=== Task details ===
Give the listing below again exactly, but without any of its pictures.
━━ Supplied information ━━
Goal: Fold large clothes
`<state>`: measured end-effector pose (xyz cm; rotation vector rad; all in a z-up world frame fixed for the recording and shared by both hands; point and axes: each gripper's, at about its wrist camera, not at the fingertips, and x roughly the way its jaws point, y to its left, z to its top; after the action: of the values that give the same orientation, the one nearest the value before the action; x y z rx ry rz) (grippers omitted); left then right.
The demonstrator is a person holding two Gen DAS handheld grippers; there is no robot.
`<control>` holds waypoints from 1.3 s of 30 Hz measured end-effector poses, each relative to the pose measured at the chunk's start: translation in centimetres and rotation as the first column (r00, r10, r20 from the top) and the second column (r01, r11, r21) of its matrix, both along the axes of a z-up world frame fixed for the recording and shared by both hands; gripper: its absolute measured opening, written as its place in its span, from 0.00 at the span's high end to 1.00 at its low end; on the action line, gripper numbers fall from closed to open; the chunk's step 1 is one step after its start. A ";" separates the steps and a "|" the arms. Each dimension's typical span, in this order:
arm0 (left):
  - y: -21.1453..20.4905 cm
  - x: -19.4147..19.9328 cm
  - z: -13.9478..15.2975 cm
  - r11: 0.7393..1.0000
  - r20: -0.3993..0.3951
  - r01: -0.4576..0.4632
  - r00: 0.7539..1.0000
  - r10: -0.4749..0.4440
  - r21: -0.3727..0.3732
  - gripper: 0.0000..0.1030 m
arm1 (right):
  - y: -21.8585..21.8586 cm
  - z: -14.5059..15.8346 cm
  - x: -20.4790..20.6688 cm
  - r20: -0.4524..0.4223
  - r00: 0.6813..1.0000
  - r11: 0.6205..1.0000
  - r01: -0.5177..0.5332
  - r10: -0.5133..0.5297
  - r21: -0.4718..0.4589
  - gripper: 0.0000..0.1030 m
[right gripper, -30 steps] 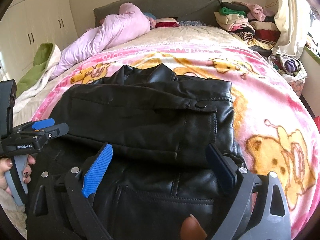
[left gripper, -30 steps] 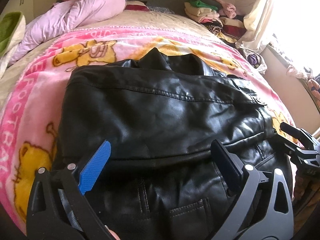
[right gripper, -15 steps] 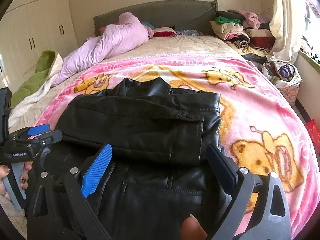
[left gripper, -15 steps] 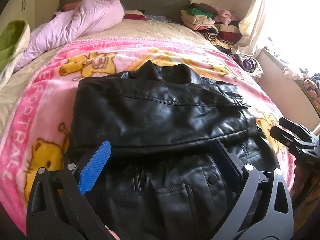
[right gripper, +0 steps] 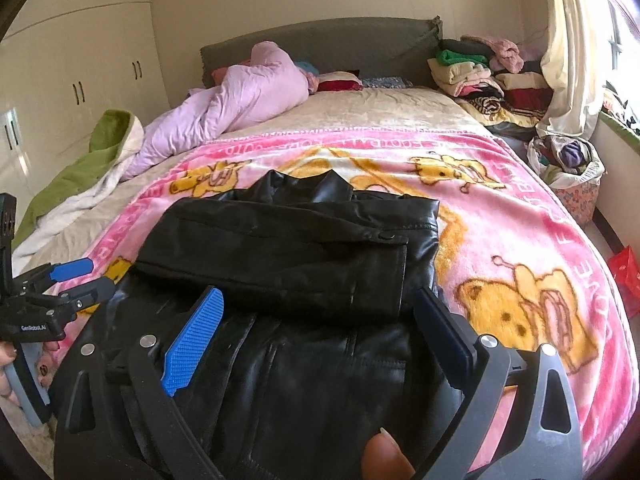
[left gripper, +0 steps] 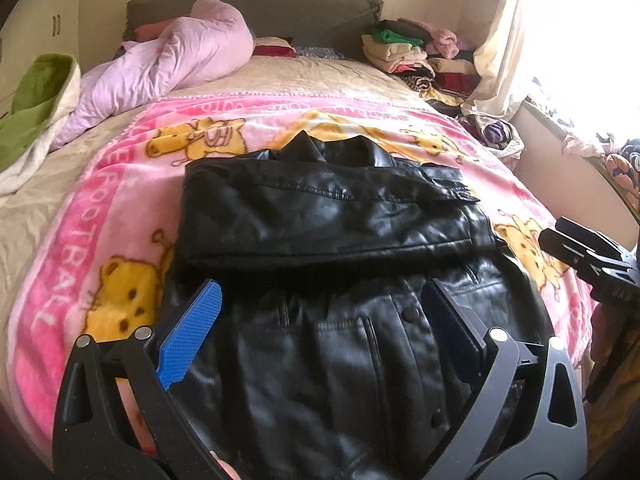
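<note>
Item: black leather jacket (left gripper: 332,216), lying flat on a pink cartoon blanket (left gripper: 100,216) on the bed (right gripper: 384,108). Collar at the far end, hem at the near end, so the long axis runs near to far. The sleeves are already folded across the chest, forming a thick band across the upper half. The lower body, with its pockets and snap buttons, lies unfolded directly under both grippers.

Left gripper (left gripper: 320,320): jaws wide apart, holding nothing, over the near left part of the jacket's lower body. The blue pad (left gripper: 192,336) sits over the jacket's left edge.

Right gripper (right gripper: 316,320): jaws wide apart, empty, over the near right part of the lower body, just short of the near edge of the folded sleeve band.

Governing relation: the jacket extends away from both sets of jaws, and the hem is nearer to the person than the fingertips, low in or below both views. Each gripper is about equally close to its own side. Judgement: the likely next fold brings the hem up toward the collar, so both grippers would need to drop to the near edge and pinch a corner each. Leather is stiff and slick, so a shallow pinch may slip.

Containers: a basket (right gripper: 572,172) on the floor beyond the bed's right side, filled with bundled cloth. No other container noted.

Other stock: a stack of folded clothes (right gripper: 480,76) at the far right by the headboard; a lilac quilt (right gripper: 232,112) far left.
</note>
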<state>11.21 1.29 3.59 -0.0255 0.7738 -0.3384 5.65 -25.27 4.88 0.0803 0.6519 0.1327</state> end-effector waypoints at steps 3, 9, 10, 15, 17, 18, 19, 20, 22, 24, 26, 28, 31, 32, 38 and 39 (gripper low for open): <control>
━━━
=== Solution to this exercise ===
Goal: Fold large clothes
`<state>`: measured end-effector pose (xyz cm; rotation vector rad; all in a z-up world frame fixed for the recording and shared by both hands; point and axes: each gripper's, at about its wrist camera, not at the fingertips, and x roughly the way its jaws point, y to its left, z to its top; after the action: of the values that give the same orientation, the one nearest the value before the action; x y z rx ry rz) (grippers omitted); left then right.
The demonstrator is a person holding two Gen DAS handheld grippers; there is no robot.
`<control>` holds waypoints from 1.3 s of 30 Hz measured end-effector poses, each relative to the pose measured at the chunk's start: translation in centimetres and rotation as the first column (r00, r10, r20 from the top) and the second column (r01, r11, r21) of its matrix, both along the axes of a z-up world frame fixed for the recording and shared by both hands; gripper: its absolute measured opening, written as its place in its span, from 0.00 at the span's high end to 1.00 at its low end; on the action line, gripper numbers fall from closed to open; the chunk's step 1 is one step after its start. A ";" separates the steps and a "|" the arms. Each dimension's typical span, in this order:
arm0 (left):
  - y: -21.1453..20.4905 cm
  - x: -19.4147..19.9328 cm
  - z: -13.9478..15.2975 cm
  - r11: 0.7393..1.0000
  - r20: -0.3993..0.3951
  - r01: -0.4576..0.4632
  - r00: 0.7539..1.0000
  - r10: -0.4749..0.4440
  - r21: -0.3727..0.3732
  - gripper: 0.0000..0.1030 m
arm1 (right):
  - y: -21.8585..21.8586 cm
  - z: -14.5059..15.8346 cm
  - x: -20.4790..20.6688 cm
  - r20: -0.4524..0.4223
  - r00: 0.6813..1.0000
  - r11: 0.6205..1.0000
  - r01: -0.5177..0.5332
  - r10: -0.5133..0.5297
  - r21: -0.4718..0.4589
  - gripper: 0.0000..0.1030 m
[right gripper, -30 steps] 
[left gripper, -30 steps] 
[right gripper, -15 steps] 
[left gripper, -15 steps] 
[right gripper, +0 steps] 
[left gripper, +0 steps] 
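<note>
Item: black leather jacket (left gripper: 332,216), lying flat on a pink cartoon blanket (left gripper: 100,216) on the bed (right gripper: 384,108). Collar at the far end, hem at the near end, so the long axis runs near to far. The sleeves are already folded across the chest, forming a thick band across the upper half. The lower body, with its pockets and snap buttons, lies unfolded directly under both grippers.

Left gripper (left gripper: 320,320): jaws wide apart, holding nothing, over the near left part of the jacket's lower body. The blue pad (left gripper: 192,336) sits over the jacket's left edge.

Right gripper (right gripper: 316,320): jaws wide apart, empty, over the near right part of the lower body, just short of the near edge of the folded sleeve band.

Governing relation: the jacket extends away from both sets of jaws, and the hem is nearer to the person than the fingertips, low in or below both views. Each gripper is about equally close to its own side. Judgement: the likely next fold brings the hem up toward the collar, so both grippers would need to drop to the near edge and pinch a corner each. Leather is stiff and slick, so a shallow pinch may slip.

Containers: a basket (right gripper: 572,172) on the floor beyond the bed's right side, filled with bundled cloth. No other container noted.

Other stock: a stack of folded clothes (right gripper: 480,76) at the far right by the headboard; a lilac quilt (right gripper: 232,112) far left.
</note>
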<state>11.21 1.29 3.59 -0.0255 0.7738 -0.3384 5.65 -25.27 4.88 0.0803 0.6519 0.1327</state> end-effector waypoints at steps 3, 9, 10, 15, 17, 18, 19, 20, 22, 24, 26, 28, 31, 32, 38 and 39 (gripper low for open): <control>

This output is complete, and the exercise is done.